En aquel mismo instante el cielo empezó a cubrirse de nubes amarillas color de fuego y a oírse un gran ruido metálico que atronaba el espacio de oriente a occidente y del septentrión al mediodía; y, en seguida, cayó una granizada formidable, una lluvia de oro que en breve tronchó todos los plantíos, sembrando el espanto entre racionales y brutos. Los rústicos techos de las casas se hundieron con el peso del metal y, al cabo, todo el suelo del valle quedó cubierto por una capa enorme de oro, sobre la cual continuaba resonando de un modo tétrico la caída de aquellos tejos metálicos que, al hender el espacio, vibraban como si fueran espadas blandidas por la cólera del Señor.

Largo rato duró el tremendo castigo. Cuando hubo cesado la lluvia de oro y brilló de nuevo el sol en lo azul del firmamento, los habitantes del valle, salvados milagrosamente en las grutas y cuevas, salieron como espectros, con los vestidos rasgados, cubiertos de heridas y cegados por el vívido resplandor que despedían sus campos enchapados de oro por todas partes.

Fueron a apagar su sed, y no encontraron agua: el oro había cubierto las fuentes y secado los arroyos. Fueron a aplacar el hambre, y no hallaron ni una hoja verde, ni un tallo siquiera: el oro lo cubría todo. Subieron a un monte para ver si se divisaba algo verde en lontananza, y dando un grito de horror, cayeron de rodillas clamando misericordia: toda la comarca, de uno a otro confín, era un desierto de oro; y aquel suelo metálico horriblemente amarillo, calentado por los rayos del sol, les quemaba los pies y les asaba todo el cuerpo.

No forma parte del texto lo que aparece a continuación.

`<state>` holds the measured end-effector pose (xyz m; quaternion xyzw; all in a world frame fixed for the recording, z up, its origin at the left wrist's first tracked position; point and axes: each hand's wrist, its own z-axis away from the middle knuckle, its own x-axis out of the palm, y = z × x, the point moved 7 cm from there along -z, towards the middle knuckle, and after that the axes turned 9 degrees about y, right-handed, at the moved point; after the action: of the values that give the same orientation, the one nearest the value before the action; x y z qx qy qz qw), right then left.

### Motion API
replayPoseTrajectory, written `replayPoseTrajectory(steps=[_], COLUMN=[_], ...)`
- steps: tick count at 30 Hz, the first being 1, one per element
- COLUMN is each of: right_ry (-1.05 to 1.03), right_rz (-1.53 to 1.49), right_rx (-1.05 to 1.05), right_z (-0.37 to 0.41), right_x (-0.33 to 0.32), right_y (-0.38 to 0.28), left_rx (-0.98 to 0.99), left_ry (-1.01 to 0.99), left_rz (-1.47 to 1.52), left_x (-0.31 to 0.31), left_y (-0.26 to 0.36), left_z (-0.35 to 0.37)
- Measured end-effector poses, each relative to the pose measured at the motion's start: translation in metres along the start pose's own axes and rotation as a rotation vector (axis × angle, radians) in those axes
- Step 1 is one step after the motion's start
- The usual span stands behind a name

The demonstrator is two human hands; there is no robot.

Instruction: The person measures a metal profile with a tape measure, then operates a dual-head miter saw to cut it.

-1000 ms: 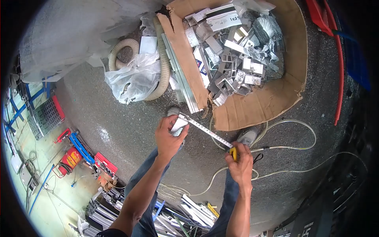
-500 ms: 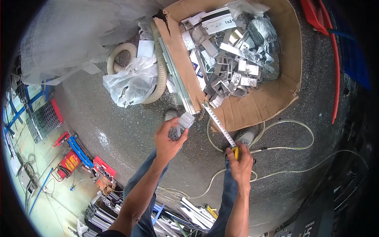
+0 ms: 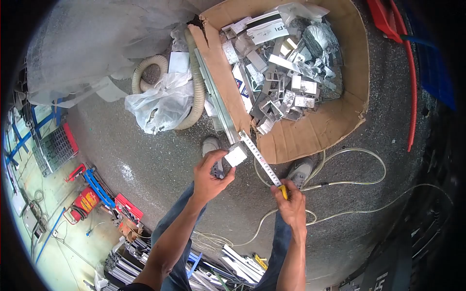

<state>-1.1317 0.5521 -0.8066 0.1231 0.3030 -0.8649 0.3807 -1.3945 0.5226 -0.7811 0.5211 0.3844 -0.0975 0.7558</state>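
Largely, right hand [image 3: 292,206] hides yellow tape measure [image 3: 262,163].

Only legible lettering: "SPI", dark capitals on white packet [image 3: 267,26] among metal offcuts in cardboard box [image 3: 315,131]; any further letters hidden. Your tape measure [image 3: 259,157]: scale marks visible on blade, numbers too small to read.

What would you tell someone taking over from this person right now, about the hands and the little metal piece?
Left hand: grip shut on the small metal piece, held over the floor.
Right hand: grip shut on the yellow tape measure.
Done: the blade is pulled out and lies along the piece's right edge.
Left: the marks are too small to read here.
Cardboard box of metal scraps lies just beyond.
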Motion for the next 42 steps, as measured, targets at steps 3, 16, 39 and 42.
replayPoseTrajectory(steps=[3, 16, 39, 42], right_ry=[-0.013, 0.274, 0.007, 0.028], right_rz=[-0.035, -0.442, -0.75, -0.491], right_rx=[0.008, 0.213, 0.63, 0.549], right_z=[-0.001, -0.011, 0.075, 0.129], right_x=[-0.004, -0.03, 0.093, 0.096], right_y=[-0.002, 0.019, 0.127, 0.121], left_rx=[-0.012, -0.618, -0.28, 0.011], left_ry=[-0.026, -0.259, -0.311, -0.553], left_rz=[0.058, 0.891, -0.131, -0.617], left_x=[-0.001, 0.03, -0.045, -0.1], left_y=[0.01, -0.013, -0.017, 0.013], left_z=[-0.003, 0.011, 0.1, 0.154])
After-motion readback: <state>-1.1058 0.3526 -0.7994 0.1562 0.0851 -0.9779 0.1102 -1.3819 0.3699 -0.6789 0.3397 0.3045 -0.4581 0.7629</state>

Entonces se les apareció San Antonio y les dijo:

—¡Desdichados!... esta es la lluvia de oro que habéis pedido y que Dios os manda. ¿Dónde está el Santo Niño?...

Pero aquellos infelices estaban tan confundidos y aterrados que no podían articular más que estas palabras:

—¡Perdón, perdón! ¡Misericordia, Señor!...

Compadecido el santo de su terrible infortunio, los consoló, diciéndoles que iba a pedir por ellos; y elevando sus ojos al cielo con angelical dulzura, empezó a recitar la oración dominical.

—Padre nuestro, que estás en los cielos, santificado sea tu nombre; venga a nos tu reino y hágase tu voluntad así en la tierra como en el cielo.

Y los pecadores arrepentidos continuaron con todo el fervor de su alma:

—El pan nuestro de cada día, dánosle hoy, y perdona nuestras deudas, así como nosotros perdonamos a nuestros deudores; y no nos dejes caer en la tentación, más libranos de mal.- Amén.

Y entonces descendió en una nube resplandeciente el Santo Niño hasta los brazos de San Antonio, que lo recibió en dulcísimo éxtasis; y la tierra se alegró con su presencia y en un instante se tragó todo el oro; y brotaron de nuevo las cristalinas fuentes; y el suelo se cubrió de verdura; y volvió la paz al corazón de aquellos pecadores, que tentaron a Dios, pidiéndole oro y riquezas, cuando él mismo nos enseñó que no debemos pedirle sino el pan nuestro de cada día.